Aim of the exercise:
Show all lines from the data that include the word "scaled".

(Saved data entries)
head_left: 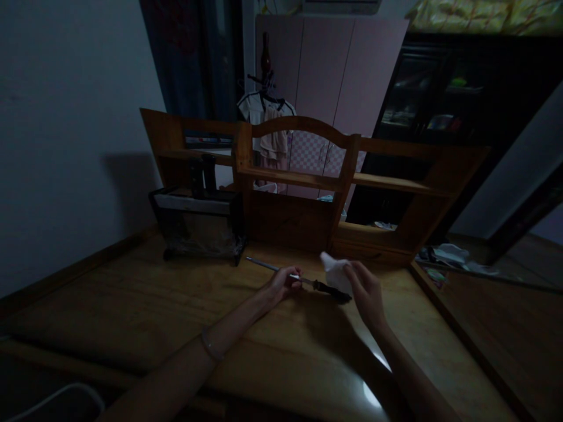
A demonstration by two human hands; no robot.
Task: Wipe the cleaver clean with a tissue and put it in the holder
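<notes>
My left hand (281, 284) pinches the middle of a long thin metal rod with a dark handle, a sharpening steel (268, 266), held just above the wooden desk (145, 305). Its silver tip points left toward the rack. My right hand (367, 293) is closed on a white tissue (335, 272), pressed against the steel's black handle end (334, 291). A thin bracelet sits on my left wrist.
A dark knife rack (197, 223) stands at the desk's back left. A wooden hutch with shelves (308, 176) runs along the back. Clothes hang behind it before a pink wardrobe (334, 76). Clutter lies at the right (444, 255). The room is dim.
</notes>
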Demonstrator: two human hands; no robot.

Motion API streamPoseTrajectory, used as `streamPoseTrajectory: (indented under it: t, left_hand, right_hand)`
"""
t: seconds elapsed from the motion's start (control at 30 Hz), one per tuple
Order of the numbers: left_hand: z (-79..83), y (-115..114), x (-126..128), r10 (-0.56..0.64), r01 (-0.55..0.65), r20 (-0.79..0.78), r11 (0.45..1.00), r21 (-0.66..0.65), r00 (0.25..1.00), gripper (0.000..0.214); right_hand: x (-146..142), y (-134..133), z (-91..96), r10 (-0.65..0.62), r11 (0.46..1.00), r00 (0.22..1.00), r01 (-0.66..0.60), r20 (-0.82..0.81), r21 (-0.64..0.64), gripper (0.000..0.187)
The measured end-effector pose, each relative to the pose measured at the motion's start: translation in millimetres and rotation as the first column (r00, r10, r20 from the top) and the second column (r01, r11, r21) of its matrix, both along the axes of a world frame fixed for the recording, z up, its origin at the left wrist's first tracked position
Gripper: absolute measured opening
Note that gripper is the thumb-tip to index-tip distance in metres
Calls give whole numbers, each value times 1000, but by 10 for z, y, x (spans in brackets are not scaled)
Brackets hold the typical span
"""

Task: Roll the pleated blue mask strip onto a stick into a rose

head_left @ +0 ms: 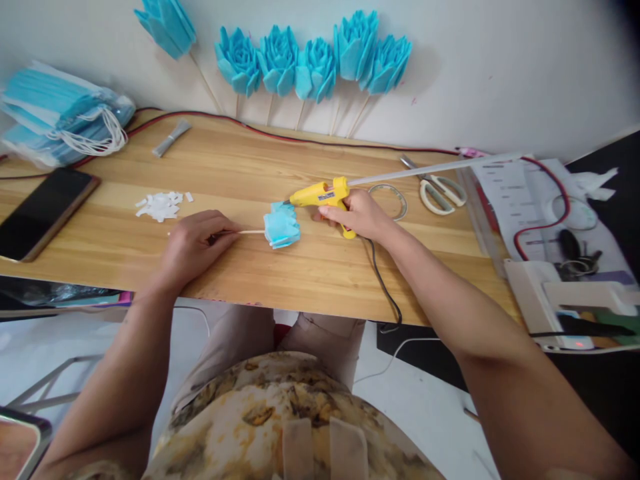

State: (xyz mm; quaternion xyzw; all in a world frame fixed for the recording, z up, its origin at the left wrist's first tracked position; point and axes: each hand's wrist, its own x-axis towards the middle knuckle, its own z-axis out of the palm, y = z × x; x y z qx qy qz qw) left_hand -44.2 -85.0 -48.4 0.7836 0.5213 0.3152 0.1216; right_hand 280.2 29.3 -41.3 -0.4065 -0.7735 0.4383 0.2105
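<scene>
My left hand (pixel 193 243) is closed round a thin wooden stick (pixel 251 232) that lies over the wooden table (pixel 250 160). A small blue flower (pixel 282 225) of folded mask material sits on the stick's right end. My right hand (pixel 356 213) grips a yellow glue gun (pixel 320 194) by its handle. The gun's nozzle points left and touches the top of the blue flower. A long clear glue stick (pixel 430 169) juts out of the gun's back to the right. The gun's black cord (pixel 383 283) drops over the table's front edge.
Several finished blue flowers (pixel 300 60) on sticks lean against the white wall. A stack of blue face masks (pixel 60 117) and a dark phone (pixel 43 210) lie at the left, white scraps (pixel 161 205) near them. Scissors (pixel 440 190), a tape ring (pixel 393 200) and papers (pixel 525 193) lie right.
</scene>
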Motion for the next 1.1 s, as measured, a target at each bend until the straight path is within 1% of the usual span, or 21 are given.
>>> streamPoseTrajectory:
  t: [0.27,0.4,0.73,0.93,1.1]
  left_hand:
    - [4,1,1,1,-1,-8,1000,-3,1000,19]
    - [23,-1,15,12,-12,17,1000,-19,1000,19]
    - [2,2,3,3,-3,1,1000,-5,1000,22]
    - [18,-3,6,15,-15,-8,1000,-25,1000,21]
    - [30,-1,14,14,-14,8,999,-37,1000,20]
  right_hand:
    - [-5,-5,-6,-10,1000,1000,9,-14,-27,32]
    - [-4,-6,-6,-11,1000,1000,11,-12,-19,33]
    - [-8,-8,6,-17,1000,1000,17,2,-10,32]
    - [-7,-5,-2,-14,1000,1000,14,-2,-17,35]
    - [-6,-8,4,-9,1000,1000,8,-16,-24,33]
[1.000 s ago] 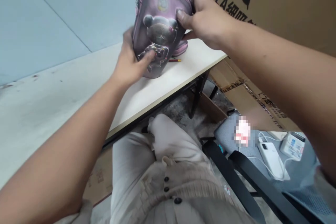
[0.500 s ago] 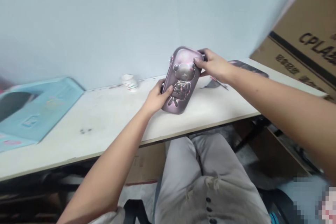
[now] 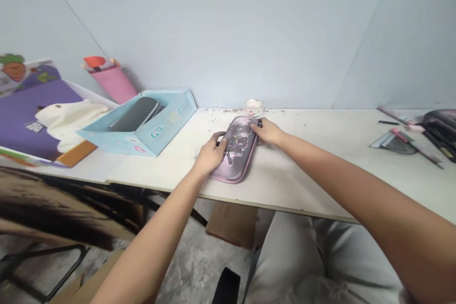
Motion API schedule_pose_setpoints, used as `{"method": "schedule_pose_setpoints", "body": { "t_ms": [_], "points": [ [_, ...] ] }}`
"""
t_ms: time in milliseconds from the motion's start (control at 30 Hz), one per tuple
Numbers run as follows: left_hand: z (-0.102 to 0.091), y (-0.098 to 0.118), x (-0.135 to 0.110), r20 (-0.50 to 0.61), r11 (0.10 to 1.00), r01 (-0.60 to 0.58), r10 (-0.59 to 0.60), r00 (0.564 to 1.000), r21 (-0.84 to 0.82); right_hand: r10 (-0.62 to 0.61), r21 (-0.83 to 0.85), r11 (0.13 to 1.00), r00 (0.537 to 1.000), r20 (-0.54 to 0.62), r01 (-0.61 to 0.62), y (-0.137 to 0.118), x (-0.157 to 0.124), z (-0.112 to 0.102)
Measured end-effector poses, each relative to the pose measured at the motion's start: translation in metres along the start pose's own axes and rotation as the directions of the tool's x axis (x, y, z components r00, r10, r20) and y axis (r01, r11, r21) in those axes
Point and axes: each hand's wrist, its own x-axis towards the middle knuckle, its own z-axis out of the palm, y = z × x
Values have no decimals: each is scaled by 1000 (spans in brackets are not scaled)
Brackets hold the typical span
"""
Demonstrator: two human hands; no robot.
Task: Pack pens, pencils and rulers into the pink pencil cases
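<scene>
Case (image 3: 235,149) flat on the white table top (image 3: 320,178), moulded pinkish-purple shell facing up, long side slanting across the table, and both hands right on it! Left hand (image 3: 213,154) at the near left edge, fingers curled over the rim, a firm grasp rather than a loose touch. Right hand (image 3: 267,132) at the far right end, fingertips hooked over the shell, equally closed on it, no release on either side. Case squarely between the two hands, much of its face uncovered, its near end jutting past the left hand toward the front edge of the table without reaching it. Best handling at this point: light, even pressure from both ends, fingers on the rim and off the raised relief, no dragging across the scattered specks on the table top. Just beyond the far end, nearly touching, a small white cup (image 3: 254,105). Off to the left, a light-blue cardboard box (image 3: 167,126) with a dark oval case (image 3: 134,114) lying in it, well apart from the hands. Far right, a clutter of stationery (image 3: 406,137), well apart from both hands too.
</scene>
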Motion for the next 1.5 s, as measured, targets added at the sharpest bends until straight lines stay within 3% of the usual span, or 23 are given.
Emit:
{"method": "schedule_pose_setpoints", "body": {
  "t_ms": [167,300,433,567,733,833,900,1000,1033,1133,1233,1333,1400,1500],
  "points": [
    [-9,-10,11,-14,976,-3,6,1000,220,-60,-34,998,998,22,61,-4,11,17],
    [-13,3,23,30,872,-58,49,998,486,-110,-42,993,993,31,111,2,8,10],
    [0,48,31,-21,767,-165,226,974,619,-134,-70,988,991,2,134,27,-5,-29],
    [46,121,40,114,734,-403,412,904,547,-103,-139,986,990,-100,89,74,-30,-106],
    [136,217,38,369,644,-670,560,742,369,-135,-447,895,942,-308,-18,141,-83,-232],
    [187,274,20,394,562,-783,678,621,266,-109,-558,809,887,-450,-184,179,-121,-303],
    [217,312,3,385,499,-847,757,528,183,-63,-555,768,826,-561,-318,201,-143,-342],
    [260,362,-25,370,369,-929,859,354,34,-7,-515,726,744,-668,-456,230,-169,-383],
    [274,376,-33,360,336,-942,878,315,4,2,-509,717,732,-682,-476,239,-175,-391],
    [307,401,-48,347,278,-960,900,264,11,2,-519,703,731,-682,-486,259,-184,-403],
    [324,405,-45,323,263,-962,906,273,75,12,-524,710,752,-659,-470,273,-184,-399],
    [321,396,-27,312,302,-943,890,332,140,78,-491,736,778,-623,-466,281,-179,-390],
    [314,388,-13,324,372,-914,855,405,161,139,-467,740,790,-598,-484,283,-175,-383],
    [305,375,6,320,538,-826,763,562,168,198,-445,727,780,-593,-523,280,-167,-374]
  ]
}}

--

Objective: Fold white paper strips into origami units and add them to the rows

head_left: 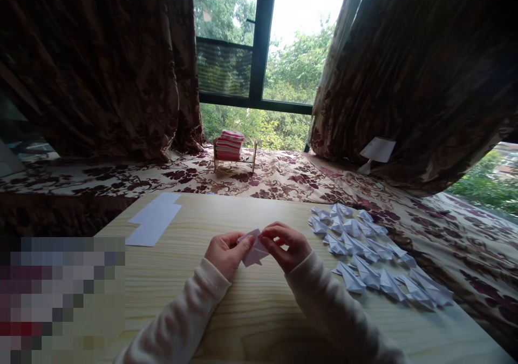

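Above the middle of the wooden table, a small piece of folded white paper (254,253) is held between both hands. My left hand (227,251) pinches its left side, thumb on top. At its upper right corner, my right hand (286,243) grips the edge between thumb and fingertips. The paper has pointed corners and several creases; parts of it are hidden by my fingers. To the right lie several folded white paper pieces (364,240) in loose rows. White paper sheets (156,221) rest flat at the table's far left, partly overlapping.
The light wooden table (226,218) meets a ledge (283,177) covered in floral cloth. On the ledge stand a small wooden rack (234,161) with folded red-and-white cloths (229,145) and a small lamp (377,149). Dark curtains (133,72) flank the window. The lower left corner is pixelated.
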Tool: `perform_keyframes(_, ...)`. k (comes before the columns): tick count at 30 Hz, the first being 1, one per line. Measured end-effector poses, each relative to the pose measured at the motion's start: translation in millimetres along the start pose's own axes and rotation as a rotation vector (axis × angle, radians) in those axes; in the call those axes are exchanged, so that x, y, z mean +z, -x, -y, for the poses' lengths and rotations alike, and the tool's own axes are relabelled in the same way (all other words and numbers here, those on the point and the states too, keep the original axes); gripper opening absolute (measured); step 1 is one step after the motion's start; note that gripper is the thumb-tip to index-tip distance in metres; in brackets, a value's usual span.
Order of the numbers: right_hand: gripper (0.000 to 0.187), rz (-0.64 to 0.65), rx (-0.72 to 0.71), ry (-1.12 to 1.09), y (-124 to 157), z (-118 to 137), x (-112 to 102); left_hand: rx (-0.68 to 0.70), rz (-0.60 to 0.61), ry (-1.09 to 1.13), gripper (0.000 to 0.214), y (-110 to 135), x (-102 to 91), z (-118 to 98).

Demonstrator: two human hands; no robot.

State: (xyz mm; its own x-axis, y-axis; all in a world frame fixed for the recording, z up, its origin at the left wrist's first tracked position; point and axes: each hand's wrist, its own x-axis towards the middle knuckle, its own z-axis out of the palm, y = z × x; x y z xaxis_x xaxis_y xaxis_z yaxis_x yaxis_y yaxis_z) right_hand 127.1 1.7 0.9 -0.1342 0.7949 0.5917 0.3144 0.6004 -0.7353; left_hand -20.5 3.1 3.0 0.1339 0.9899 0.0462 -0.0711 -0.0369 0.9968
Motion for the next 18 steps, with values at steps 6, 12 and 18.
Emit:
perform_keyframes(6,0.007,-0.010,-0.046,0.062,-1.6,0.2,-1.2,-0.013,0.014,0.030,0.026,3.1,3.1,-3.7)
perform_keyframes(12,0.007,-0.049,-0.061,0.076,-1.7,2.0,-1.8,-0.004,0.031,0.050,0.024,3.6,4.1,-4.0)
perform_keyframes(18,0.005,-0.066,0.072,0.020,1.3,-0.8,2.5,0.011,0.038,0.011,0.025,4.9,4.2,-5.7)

Answer to this task:
Calls give whole numbers, each value times 1000, but by 10 for z, y, x (spans in brackets are not scaled)
Values have no decimals: each is scaled by 1000 (spans in brackets are not scaled)

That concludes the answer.